● Problem to solve: Only the line containing "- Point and" and those after it, up to the end of the records below, are to be set down, exactly as written.

═════ Source records

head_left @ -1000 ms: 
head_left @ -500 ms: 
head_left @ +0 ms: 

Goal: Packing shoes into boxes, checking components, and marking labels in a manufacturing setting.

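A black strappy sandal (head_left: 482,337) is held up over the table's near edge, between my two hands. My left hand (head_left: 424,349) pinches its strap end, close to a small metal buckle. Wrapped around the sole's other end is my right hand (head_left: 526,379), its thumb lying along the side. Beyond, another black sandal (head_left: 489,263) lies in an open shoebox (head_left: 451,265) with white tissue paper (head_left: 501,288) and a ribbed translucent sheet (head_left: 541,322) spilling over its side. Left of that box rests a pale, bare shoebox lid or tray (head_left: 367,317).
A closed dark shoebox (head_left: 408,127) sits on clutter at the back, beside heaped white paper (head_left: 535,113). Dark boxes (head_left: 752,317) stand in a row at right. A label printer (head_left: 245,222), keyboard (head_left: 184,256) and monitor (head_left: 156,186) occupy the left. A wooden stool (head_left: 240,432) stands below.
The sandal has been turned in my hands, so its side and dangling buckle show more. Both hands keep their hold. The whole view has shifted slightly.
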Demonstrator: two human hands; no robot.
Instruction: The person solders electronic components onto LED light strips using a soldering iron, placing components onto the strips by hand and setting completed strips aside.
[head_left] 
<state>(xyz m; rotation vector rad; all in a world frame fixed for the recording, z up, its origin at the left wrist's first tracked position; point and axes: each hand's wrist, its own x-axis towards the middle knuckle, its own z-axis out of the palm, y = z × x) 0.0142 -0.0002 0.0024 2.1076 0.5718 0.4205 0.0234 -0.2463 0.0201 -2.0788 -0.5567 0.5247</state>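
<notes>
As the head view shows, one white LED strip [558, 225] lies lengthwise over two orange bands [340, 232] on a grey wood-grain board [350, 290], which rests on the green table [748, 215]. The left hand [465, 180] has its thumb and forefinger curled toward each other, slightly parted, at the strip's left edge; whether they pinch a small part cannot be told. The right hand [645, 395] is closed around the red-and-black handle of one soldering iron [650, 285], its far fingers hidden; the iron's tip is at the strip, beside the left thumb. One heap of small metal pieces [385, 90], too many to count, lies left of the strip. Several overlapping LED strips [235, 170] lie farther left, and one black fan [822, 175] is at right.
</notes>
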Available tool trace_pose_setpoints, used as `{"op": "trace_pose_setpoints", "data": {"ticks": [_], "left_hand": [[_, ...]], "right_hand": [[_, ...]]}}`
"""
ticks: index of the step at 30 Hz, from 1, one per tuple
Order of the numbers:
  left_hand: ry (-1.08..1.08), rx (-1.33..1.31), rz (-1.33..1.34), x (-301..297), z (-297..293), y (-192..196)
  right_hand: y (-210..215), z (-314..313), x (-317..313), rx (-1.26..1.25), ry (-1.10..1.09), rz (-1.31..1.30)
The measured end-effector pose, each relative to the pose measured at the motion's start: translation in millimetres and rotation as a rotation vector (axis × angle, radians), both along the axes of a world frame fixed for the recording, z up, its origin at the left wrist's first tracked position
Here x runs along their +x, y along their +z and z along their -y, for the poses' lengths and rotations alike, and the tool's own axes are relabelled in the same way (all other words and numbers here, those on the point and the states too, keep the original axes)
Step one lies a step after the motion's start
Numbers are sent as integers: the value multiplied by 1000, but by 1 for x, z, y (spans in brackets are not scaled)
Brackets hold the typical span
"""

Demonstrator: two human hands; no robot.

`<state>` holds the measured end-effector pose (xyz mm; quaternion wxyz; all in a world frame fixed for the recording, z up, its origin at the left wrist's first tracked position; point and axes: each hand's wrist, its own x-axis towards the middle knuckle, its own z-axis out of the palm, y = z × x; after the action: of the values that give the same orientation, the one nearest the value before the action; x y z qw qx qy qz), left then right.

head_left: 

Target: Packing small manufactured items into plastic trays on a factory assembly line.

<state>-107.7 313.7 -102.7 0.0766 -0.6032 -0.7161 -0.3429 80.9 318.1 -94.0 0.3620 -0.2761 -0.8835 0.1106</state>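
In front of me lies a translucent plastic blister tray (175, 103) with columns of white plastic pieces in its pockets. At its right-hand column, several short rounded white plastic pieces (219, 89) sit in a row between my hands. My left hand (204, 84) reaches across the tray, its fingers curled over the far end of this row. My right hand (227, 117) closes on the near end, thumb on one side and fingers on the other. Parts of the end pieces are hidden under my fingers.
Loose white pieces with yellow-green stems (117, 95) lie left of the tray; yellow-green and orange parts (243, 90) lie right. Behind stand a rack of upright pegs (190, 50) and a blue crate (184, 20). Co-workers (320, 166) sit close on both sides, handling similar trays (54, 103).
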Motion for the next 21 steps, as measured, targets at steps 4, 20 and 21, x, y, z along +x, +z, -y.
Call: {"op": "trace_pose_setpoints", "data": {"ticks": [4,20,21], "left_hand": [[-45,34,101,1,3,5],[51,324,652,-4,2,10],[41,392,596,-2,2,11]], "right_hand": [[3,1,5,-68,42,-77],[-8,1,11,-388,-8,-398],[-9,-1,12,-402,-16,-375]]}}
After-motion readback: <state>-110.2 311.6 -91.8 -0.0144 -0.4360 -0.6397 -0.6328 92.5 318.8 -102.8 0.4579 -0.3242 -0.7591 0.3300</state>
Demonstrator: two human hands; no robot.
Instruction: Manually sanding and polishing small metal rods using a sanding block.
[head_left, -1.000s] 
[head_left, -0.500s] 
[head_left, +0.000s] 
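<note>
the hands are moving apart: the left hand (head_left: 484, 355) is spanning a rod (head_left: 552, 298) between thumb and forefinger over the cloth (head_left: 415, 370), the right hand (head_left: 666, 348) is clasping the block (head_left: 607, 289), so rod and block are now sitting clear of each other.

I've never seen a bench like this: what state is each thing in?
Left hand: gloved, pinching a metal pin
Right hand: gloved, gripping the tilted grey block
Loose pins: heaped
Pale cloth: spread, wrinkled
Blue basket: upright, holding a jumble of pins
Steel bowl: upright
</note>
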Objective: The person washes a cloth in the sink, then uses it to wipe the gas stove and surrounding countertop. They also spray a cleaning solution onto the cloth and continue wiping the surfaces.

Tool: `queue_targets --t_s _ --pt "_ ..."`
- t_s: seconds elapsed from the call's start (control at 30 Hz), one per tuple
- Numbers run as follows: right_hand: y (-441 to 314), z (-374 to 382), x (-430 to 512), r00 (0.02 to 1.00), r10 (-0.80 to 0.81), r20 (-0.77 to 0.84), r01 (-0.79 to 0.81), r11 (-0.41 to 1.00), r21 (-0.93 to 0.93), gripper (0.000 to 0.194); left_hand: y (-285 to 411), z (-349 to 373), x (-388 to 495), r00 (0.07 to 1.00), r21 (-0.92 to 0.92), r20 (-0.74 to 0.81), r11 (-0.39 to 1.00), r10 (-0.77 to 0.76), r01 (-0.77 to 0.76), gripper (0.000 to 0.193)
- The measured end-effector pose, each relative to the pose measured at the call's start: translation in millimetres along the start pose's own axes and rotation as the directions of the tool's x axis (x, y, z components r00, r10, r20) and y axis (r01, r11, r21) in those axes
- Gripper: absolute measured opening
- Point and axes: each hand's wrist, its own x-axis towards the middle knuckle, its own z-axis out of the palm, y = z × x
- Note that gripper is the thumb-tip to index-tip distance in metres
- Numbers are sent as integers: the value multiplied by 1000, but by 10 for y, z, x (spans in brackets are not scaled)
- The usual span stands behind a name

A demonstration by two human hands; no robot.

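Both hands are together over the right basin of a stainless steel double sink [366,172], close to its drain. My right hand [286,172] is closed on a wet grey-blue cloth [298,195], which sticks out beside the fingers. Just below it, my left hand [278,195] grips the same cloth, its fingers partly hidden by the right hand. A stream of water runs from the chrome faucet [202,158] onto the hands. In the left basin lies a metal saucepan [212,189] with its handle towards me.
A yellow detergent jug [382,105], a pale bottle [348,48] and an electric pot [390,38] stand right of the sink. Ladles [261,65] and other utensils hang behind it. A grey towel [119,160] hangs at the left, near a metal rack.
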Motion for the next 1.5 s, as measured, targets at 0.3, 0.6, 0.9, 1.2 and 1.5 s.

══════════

● Response to this exercise:
- Point and axes: each hand's wrist, its own x-axis towards the middle knuckle, its own z-axis out of the palm, y = z × x
- Note that gripper is the thumb-tip to index-tip distance in metres
- Numbers are sent as integers: the value multiplied by 1000, but by 10 for y, z, x (spans in brackets are not scaled)
- The usual span stands behind a name

A demonstration by two human hands; no robot.

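Both hands are together over the right basin of a stainless steel double sink [366,172], close to its drain. My right hand [286,172] is closed on a wet grey-blue cloth [298,195], which sticks out beside the fingers. Just below it, my left hand [278,195] grips the same cloth, its fingers partly hidden by the right hand. A stream of water runs from the chrome faucet [202,158] onto the hands. In the left basin lies a metal saucepan [212,189] with its handle towards me.
A yellow detergent jug [382,105], a pale bottle [348,48] and an electric pot [390,38] stand right of the sink. Ladles [261,65] and other utensils hang behind it. A grey towel [119,160] hangs at the left, near a metal rack.
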Motion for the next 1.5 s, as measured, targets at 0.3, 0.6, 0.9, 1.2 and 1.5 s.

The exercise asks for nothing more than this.